Work item →
Print each line below verbatim, skipping every picture.

[[ Excerpted data, beginning ]]

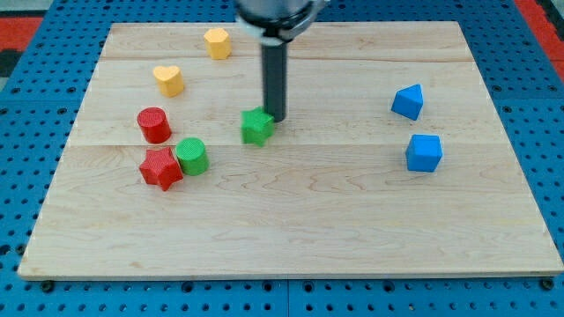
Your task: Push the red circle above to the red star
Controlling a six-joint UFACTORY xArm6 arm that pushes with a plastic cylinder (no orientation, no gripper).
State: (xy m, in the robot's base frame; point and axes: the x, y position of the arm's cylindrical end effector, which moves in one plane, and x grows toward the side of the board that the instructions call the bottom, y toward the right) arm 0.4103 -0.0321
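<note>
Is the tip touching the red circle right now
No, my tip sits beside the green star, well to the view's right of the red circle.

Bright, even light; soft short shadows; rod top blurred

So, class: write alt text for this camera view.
My tip touches the green star mid-board. At the view's left, the red circle sits just above the red star, beside a green circle.
</note>
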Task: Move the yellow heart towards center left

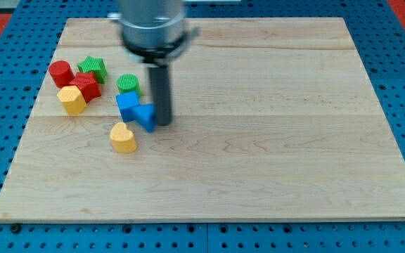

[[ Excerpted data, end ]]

Solution for this problem →
Your task: Push the red circle above to the red star
Controlling a six-joint UFACTORY xArm6 arm that pushes with a plastic cylinder (no orientation, no gripper).
State: (xy m, in the robot's base frame; point and axes: the x, y position of the arm's cylindrical end effector, which moves in one plane, and x grows toward the side of the board that the instructions call the bottom, y toward the right) arm 0.4103 -0.0321
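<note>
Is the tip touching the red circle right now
No, my tip sits beside the green star, well to the view's right of the red circle.

Bright, even light; soft short shadows; rod top blurred

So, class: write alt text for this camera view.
My tip touches the green star mid-board. At the view's left, the red circle sits just above the red star, beside a green circle.
</note>
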Task: Move the yellow heart towards center left

This output has been given in full.